Climate Change Underneath Forest Canopies

A researcher from the UD has participated in the work of the international research group that established that the opening of forest canopies exerts an effect of heat stress on the flora in the forest underbrush. The findings of the research project were published by prestigious Science magazine.

As announced in the publication of an international research group, heat stress and shock could be caused in forest organisms by gaps in forest canopy or open canopies. Florian Zellweger, a researcher of Cambridge University and of The Swiss Federal Institute for Forest, Snow and Landscape Research, together with his colleagues, managed to become the first ever to prove the theory of climate change taking place under forest canopies. A participant in the research efforts was a student of UD’s Juhász Nagy Pál Doctoral School Balázs Teleki, a doctoral candidate of MTA-DE Lendület Funkcionális és Restaurációs Ökológiai Kutatócsoport [MTA-DE ‘Lendület’ Functional and Restoration Ecology Research Group], who specializes in the research on processes of forest dynamics and the effect of shrub spreading on the species pool of dry grasslands.

The data providing the basis for the report on the international study published in Science magazine come from a long-term monitoring project focused on observing the forest canopies across the world at almost 3000 individual locations. Balázs Teleki and his co-researchers repeated surveys on forest flora that had been conducted 50 or 60 years ago in several regions of Hungary. From the mountain ranges of Északi-középhegység [North Hungarian Mountains] through Dunántúli-középhegység [Transdanubian Midmountains] to one of the westernmost regions in Hungary called Őrség, they took 200 floral samples altogether to compare the findings of the first survey with those of the repeated survey and the micro-climate measuring data.

“It can be clearly seen in the data that, as a consequence of the opening of the forest canopy, the temperature at the bottom of the forest drastically increases, which exerts a kind of heat shock on the species of the underbrush. It is also apparent even in the samples collected in Hungary that, during the course of the past decades since the first survey, the forest canopy cover has significantly opened up in the areas under scrutiny,” said Balázs Teleki to hirek.unideb.hu.
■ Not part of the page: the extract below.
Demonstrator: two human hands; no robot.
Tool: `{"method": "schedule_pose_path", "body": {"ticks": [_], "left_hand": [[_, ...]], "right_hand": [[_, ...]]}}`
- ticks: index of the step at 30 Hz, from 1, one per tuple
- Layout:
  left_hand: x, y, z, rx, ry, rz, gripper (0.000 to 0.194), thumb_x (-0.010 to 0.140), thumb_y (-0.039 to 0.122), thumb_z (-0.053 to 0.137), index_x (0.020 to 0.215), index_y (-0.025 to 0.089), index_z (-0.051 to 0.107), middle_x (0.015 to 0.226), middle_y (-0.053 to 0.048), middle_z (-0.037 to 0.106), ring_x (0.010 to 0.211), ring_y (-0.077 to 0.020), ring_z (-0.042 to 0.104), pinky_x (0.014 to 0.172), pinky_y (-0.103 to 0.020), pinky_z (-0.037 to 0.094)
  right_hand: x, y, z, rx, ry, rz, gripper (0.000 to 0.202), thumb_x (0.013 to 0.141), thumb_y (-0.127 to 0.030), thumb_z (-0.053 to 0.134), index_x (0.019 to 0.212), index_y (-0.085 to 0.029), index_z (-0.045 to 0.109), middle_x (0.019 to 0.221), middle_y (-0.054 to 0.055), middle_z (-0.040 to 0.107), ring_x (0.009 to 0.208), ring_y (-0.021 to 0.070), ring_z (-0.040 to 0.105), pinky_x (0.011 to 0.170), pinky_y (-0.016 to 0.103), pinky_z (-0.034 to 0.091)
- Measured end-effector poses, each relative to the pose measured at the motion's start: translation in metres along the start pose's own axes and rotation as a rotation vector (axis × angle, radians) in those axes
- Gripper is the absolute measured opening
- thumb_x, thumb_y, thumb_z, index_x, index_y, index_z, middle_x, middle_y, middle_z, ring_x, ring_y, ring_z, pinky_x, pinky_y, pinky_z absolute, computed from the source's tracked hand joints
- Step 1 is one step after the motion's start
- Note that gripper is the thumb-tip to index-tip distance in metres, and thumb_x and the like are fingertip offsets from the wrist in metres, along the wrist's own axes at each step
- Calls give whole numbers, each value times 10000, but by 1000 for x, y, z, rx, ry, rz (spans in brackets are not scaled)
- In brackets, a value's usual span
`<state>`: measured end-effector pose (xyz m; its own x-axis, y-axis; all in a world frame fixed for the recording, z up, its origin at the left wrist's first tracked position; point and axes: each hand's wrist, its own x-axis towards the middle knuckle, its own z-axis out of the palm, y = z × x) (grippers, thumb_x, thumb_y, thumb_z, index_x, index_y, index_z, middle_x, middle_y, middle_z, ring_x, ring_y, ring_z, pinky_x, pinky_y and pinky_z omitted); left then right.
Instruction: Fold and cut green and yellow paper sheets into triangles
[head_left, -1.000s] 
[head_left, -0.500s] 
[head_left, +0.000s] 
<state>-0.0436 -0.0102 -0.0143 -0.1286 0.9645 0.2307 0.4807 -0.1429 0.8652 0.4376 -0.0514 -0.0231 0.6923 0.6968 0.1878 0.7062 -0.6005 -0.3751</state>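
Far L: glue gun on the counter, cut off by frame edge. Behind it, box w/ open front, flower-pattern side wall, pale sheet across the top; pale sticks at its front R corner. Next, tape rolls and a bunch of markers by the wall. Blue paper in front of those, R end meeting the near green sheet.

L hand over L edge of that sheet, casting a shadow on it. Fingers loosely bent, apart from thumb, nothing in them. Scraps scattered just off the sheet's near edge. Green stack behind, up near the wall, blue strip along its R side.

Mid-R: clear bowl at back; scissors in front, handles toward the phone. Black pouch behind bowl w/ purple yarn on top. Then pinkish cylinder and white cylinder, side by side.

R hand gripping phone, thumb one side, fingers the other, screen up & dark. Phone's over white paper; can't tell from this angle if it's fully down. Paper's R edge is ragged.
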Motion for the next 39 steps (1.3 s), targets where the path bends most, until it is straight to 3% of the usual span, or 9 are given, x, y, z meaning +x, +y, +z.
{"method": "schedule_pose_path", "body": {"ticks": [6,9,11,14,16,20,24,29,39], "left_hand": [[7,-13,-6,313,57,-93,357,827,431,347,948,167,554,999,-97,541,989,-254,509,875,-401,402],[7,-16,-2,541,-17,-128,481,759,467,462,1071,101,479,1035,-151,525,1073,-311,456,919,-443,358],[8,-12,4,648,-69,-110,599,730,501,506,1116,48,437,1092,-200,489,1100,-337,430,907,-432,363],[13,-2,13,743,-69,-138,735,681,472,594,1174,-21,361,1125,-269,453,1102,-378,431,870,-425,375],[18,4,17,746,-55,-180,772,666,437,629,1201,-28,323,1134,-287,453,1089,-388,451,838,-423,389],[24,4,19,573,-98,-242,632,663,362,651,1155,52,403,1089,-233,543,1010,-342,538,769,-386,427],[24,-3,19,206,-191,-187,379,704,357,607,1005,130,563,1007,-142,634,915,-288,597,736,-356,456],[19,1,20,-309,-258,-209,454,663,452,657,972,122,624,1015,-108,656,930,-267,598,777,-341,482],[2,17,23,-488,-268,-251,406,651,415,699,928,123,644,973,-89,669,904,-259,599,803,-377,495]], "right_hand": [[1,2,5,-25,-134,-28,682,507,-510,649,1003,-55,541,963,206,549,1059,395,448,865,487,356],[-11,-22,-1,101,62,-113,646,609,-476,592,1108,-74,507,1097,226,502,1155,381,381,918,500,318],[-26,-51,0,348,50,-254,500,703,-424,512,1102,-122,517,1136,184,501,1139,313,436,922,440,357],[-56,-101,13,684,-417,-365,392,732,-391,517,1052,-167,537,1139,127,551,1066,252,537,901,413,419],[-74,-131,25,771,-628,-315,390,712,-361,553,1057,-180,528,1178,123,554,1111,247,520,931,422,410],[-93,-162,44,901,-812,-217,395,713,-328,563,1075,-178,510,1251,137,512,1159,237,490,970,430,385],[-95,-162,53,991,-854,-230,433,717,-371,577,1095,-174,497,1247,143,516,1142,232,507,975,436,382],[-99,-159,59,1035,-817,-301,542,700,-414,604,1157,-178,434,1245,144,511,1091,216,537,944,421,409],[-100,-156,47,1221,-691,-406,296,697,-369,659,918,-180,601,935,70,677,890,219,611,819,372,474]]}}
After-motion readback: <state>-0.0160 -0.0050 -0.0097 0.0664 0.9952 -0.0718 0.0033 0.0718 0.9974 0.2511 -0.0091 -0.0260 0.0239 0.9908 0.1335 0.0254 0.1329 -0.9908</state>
The global warming of the climate is primarily recorded and examined in open areas. However, the data collected there have only a restricted significance for forest organisms, whereas the majority of land species in the world would live in forests.

Tree canopy cover protects living organisms in forests from extreme temperatures. Increasing tree canopy cover decreases the chance of overheating for organisms living underneath it. Loss of canopy cover, however, leads to increased local heat. Open canopies may allow for such sudden climatic effects that plants simply cannot survive.

For the species in the underbrush, this may be fatal because, for each forest organism, there is an optimal temperature, which they can adjust to the changing conditions only rather slowly. If the temperature is too high, the species preferring cool conditions either die out or become suppressed by species with a preference to heat.